The lines to reproduce from the material below are those from the one containing "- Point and" through the one containing "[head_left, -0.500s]", both included; write them out exactly and add nothing.

§ SOURCE MATERIAL
——
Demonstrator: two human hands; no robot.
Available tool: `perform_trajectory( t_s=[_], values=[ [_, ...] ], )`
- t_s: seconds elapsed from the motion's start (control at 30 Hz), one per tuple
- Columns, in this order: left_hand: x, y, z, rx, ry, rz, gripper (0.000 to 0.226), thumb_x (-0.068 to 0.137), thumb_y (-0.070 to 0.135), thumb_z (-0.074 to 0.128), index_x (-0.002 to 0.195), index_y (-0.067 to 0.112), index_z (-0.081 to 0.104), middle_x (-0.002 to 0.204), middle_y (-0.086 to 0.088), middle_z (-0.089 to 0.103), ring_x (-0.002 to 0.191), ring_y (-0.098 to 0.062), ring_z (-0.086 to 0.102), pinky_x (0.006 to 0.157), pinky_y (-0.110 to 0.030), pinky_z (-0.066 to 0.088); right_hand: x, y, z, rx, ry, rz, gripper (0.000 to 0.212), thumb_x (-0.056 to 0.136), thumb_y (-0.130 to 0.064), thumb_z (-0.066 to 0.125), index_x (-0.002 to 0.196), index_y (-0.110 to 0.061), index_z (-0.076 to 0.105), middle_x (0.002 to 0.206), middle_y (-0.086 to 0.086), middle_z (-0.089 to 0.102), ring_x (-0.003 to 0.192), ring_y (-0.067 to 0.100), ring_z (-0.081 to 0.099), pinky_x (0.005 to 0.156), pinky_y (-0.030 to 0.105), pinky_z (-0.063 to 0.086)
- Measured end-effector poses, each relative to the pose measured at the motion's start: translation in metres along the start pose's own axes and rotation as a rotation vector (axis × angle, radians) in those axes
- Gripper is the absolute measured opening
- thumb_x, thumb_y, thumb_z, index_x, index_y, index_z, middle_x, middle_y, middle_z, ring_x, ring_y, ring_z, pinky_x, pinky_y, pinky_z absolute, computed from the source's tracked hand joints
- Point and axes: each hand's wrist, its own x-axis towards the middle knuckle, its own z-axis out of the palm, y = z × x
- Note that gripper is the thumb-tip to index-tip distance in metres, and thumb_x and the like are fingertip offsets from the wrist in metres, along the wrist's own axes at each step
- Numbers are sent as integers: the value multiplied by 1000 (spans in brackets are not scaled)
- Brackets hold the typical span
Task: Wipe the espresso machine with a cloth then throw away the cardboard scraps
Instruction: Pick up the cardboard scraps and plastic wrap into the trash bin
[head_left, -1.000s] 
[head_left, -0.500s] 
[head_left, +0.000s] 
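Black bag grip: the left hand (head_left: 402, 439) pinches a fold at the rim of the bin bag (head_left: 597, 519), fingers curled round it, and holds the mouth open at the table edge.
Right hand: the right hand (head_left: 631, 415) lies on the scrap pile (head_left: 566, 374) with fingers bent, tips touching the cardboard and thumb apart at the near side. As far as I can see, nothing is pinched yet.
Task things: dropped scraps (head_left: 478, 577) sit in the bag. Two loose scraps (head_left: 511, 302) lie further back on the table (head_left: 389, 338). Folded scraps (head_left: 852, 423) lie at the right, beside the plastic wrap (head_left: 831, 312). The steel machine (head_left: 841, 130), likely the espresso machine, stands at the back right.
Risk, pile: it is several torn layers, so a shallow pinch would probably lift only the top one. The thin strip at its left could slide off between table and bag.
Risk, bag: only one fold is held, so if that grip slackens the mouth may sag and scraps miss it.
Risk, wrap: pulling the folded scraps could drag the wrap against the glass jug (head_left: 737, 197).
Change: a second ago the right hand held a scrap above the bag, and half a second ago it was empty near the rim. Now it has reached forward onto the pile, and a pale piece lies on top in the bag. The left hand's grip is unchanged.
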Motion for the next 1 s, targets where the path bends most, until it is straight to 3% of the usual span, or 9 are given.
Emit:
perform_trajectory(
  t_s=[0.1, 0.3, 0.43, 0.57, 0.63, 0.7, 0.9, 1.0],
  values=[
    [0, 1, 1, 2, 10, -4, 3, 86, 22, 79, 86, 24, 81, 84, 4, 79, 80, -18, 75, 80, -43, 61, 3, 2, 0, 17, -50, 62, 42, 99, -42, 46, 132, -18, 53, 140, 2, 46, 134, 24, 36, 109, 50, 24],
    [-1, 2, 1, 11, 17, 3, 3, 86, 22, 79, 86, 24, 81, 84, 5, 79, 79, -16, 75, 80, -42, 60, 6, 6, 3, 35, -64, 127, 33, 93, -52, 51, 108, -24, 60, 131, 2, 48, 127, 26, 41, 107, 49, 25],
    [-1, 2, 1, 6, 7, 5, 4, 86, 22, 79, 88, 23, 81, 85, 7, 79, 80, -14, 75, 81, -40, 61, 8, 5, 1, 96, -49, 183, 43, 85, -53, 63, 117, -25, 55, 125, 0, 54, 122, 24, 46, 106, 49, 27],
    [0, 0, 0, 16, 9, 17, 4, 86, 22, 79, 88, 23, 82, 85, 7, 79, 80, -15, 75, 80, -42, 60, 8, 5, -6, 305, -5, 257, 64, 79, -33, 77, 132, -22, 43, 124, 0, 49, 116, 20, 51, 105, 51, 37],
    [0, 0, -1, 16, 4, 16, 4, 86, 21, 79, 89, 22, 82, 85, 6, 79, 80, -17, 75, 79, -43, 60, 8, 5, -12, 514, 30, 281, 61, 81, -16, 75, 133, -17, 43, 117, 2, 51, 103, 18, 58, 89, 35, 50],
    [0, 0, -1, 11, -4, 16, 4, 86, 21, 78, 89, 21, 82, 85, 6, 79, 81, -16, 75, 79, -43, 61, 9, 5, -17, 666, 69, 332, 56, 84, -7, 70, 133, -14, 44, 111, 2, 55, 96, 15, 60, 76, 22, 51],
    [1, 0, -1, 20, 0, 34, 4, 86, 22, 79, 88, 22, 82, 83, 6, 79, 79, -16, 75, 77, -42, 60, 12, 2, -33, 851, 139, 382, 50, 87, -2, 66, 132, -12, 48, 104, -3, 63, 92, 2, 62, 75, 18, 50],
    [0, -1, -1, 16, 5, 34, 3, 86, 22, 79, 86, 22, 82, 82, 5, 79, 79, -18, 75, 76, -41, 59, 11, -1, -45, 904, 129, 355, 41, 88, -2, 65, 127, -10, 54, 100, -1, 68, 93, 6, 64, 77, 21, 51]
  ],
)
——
§ ANSWER FOR THE TASK
- Point and axes: each hand's wrist, its own x-axis towards the middle knuckle, its own z-axis out of the palm, y = z × x
- Note that gripper is the thumb-tip to index-tip distance in metres, and thumb_x and the like are fingertip offsets from the wrist in metres, along the wrist's own axes at each step
- Numbers are sent as integers: the value multiplied by 1000 (spans in brackets are not scaled)
- Brackets hold the typical span
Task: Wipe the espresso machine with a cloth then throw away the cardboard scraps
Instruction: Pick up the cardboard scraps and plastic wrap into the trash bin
[head_left, -1.000s] 
[head_left, -0.500s] 

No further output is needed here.